__Work instructions__: I need the lines below from the one with "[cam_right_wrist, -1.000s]" down to the one with "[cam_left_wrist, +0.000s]" reproduced exactly, both ends included, and nothing else.

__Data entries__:
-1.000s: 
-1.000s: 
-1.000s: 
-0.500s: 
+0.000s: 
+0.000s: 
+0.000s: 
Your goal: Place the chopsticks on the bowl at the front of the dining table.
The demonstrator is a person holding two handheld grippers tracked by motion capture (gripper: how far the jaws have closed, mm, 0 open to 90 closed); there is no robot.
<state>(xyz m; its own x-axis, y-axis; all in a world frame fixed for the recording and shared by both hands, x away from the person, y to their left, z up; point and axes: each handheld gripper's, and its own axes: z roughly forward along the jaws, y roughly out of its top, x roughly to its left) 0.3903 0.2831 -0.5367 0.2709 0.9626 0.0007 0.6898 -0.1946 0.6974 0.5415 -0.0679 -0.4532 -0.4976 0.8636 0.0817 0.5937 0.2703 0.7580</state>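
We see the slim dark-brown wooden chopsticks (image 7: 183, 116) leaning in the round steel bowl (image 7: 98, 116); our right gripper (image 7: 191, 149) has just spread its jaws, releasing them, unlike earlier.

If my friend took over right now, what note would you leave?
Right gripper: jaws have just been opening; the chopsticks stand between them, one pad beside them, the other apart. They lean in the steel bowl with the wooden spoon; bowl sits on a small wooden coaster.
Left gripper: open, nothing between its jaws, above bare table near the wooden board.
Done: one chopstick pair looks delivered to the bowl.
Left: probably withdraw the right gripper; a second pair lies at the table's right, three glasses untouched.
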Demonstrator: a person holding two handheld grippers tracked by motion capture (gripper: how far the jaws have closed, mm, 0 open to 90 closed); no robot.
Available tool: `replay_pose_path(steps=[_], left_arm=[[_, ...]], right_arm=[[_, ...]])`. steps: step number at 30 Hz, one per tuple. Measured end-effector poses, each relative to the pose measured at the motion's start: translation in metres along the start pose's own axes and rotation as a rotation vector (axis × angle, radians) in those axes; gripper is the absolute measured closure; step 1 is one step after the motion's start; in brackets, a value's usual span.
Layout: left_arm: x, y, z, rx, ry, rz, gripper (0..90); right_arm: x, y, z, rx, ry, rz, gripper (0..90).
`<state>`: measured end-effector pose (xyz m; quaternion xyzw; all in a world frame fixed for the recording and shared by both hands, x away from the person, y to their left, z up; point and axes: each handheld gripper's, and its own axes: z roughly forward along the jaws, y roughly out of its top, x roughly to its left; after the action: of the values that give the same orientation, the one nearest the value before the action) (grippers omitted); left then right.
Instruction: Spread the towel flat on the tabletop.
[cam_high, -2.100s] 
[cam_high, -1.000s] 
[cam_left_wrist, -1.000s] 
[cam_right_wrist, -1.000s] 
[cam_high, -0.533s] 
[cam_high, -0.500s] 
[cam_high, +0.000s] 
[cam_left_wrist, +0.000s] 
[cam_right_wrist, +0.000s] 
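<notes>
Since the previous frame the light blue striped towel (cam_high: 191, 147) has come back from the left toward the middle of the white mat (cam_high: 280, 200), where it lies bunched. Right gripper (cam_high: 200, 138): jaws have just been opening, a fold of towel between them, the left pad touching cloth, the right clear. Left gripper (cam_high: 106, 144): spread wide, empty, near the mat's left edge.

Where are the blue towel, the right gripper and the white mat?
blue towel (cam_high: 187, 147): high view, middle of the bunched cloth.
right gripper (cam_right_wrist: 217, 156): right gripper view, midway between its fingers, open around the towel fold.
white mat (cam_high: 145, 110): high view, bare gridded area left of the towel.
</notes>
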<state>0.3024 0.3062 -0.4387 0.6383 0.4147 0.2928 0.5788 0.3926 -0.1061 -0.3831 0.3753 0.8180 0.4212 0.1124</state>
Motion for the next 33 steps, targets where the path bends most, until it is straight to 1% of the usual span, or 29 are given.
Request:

__Exercise solution__:
[cam_right_wrist, -1.000s] 
[cam_high, -0.533s] 
[cam_high, -0.500s] 
[cam_high, +0.000s] 
[cam_left_wrist, +0.000s] 

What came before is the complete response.